* _Description of the task_:
Reproduce each line of the material that follows, word for word.

#### Data shown

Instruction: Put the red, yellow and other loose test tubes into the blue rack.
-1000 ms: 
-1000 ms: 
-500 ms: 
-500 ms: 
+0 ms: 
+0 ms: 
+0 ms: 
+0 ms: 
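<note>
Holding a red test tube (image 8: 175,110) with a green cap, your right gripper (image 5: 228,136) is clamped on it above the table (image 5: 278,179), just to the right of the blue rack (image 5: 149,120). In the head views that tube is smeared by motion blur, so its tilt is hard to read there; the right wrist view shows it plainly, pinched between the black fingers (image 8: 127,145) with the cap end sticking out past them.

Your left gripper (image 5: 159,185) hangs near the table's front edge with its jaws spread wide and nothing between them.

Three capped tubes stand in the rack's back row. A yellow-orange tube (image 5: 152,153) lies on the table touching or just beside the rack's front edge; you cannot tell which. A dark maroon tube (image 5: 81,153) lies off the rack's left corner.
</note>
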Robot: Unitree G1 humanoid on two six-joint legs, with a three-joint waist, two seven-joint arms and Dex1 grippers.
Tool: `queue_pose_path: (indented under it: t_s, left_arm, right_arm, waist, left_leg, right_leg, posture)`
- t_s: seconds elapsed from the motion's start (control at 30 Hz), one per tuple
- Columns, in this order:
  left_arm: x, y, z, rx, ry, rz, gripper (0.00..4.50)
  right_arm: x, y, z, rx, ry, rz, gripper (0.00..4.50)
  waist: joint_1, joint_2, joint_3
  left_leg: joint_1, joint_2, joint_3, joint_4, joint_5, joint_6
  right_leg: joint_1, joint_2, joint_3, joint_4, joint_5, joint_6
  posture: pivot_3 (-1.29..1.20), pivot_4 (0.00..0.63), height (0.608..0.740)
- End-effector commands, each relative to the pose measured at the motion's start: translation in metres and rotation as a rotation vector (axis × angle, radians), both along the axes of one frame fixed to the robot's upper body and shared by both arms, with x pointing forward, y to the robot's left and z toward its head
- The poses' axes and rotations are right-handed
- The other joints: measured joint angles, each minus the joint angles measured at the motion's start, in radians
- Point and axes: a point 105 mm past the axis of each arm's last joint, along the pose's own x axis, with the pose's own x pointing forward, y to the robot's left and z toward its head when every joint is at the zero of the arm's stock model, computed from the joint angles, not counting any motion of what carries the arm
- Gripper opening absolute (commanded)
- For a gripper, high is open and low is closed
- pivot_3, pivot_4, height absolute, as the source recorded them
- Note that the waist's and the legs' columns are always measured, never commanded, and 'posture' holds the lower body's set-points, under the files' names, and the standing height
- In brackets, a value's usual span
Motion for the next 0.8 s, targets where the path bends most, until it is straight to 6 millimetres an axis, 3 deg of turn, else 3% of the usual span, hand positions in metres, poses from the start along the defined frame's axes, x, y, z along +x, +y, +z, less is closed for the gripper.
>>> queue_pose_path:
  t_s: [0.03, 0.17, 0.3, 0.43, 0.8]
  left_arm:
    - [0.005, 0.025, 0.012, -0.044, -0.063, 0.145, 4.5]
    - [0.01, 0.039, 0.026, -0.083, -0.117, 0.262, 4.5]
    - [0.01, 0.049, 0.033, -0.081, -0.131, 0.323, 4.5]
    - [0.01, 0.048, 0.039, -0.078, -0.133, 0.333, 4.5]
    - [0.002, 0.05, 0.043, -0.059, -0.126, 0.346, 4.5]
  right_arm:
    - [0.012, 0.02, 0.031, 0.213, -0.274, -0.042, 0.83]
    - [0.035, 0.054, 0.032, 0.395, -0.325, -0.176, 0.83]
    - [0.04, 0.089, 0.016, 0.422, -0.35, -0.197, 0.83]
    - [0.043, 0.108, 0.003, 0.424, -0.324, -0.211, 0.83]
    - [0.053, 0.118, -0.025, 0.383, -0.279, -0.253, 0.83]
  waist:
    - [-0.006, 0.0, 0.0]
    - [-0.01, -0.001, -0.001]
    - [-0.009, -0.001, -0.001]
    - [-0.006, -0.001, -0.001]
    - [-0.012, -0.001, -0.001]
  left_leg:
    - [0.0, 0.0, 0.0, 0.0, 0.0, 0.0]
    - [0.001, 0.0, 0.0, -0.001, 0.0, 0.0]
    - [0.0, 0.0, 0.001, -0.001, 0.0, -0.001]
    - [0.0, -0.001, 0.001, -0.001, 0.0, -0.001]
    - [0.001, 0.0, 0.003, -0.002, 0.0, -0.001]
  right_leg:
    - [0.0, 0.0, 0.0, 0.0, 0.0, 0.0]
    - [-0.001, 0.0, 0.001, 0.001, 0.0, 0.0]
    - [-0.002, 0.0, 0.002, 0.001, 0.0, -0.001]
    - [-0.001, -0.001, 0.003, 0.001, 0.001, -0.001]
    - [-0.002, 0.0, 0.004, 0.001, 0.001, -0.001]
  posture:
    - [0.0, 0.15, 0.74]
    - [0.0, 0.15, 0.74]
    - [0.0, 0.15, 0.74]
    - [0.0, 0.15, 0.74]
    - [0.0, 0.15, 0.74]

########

* _Reply to the task_:
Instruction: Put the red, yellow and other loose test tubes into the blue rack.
-1000 ms: 
-1000 ms: 
-500 ms: 
-500 ms: 
+0 ms: 
+0 ms: 
+0 ms: 
+0 ms: 
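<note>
Holding a red test tube (image 8: 175,110) with a green cap, your right gripper (image 5: 228,136) is clamped on it above the table (image 5: 278,179), just to the right of the blue rack (image 5: 149,120). In the head views that tube is smeared by motion blur, so its tilt is hard to read there; the right wrist view shows it plainly, pinched between the black fingers (image 8: 127,145) with the cap end sticking out past them.

Your left gripper (image 5: 159,185) hangs near the table's front edge with its jaws spread wide and nothing between them.

Three capped tubes stand in the rack's back row. A yellow-orange tube (image 5: 152,153) lies on the table touching or just beside the rack's front edge; you cannot tell which. A dark maroon tube (image 5: 81,153) lies off the rack's left corner.
</note>
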Robot: Unitree G1 humanoid on two six-joint legs, with a three-joint waist, two seven-joint arms and Dex1 grippers.
Tool: `queue_pose_path: (indented under it: t_s, left_arm, right_arm, waist, left_leg, right_leg, posture)`
- t_s: seconds elapsed from the motion's start (control at 30 Hz), one per tuple
- Columns, in this order:
  left_arm: x, y, z, rx, ry, rz, gripper (0.00..4.50)
  right_arm: x, y, z, rx, ry, rz, gripper (0.00..4.50)
  waist: joint_1, joint_2, joint_3
  left_leg: joint_1, joint_2, joint_3, joint_4, joint_5, joint_6
  right_leg: joint_1, joint_2, joint_3, joint_4, joint_5, joint_6
  posture: pivot_3 (-1.29..1.20), pivot_4 (0.00..0.63), height (0.608..0.740)
- End-effector commands, each relative to the pose measured at the motion's start: translation in metres and rotation as a rotation vector (axis × angle, radians), both along the axes of one frame fixed to the robot's upper body and shared by both arms, with x pointing forward, y to the robot's left and z toward its head
- The poses' axes and rotations are right-handed
- The other joints: measured joint angles, each minus the joint angles measured at the motion's start, in radians
- Point and axes: a point 105 mm past the axis of each arm's last joint, along the pose's own x axis, with the pose's own x pointing forward, y to the robot's left and z toward its head when every joint is at the zero of the arm's stock model, computed from the joint angles, not counting any motion of what carries the arm
- Gripper opening absolute (commanded)
- For a gripper, high is open and low is closed
- pivot_3, pivot_4, height absolute, as the source recorded them
- Note that the waist's and the legs' columns are always measured, never commanded, and 'posture' holds the lower body's set-points, under the files' names, and the standing height
- In brackets, a value's usual span
Motion for the next 0.8 s, targets where the path bends most, until it is straight to 6 millimetres an axis, 3 deg of turn, else 3% of the usual span, hand positions in metres, poses from the start along the defined frame's axes, x, y, z along +x, +y, +z, less is closed for the gripper.
>>> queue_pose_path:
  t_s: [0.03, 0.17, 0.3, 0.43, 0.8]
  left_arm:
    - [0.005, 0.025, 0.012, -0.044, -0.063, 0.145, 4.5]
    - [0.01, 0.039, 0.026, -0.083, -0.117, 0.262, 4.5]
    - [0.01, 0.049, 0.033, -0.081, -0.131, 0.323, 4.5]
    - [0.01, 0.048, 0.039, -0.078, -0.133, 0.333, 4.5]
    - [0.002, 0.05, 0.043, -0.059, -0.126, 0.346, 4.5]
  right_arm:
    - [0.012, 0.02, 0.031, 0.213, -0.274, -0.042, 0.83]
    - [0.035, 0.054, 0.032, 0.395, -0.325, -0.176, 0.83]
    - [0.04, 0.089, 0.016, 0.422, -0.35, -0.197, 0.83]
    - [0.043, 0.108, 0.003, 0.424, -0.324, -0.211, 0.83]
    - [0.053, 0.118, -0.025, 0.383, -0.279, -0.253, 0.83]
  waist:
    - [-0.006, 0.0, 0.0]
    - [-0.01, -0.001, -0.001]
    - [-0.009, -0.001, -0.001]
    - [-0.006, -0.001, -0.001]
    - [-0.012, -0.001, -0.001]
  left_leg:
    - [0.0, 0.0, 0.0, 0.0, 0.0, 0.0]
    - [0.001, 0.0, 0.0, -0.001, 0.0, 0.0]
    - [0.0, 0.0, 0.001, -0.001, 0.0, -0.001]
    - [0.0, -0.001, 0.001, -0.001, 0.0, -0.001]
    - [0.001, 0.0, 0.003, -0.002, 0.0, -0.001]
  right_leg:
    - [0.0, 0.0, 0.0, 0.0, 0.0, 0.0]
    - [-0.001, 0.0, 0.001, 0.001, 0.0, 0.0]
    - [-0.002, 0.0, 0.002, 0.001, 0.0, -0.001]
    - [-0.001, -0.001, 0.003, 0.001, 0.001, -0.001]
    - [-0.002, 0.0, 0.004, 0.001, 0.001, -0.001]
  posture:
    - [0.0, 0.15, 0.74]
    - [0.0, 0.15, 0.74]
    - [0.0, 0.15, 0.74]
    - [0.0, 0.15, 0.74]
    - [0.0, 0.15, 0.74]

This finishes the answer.